> **EXERCISE**
Produce the same data once more, line for line.

> **DATA SECTION**
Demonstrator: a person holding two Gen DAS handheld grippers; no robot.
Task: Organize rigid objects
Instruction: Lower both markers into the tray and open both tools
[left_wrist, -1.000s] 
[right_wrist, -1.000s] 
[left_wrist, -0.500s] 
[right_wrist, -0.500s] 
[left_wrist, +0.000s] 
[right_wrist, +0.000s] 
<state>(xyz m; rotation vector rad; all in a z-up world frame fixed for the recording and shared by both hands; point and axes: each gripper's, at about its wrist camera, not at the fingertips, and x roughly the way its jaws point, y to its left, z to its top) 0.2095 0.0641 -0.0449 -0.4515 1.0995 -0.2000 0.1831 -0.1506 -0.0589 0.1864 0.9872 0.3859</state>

> **OUTPUT BELOW**
Demonstrator: a person holding two Gen DAS handheld grippers; no robot.
Task: Organize rigid objects
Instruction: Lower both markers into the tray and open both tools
[left_wrist, -1.000s] 
[right_wrist, -1.000s] 
[left_wrist, -0.500s] 
[right_wrist, -0.500s] 
[left_wrist, +0.000s] 
[right_wrist, +0.000s] 
<state>(xyz m; rotation vector rad; all in a z-up world frame fixed for the recording and shared by both hands; point and axes: each gripper's, at about its wrist camera, not at the fingertips, and x roughly the way its jaws point, y to its left, z to its top) 0.2095 0.0641 -0.0449 -0.4515 1.0995 -0.2000 0.1831 -0.1506 -0.0589 0.1864 0.9872 0.3859</state>

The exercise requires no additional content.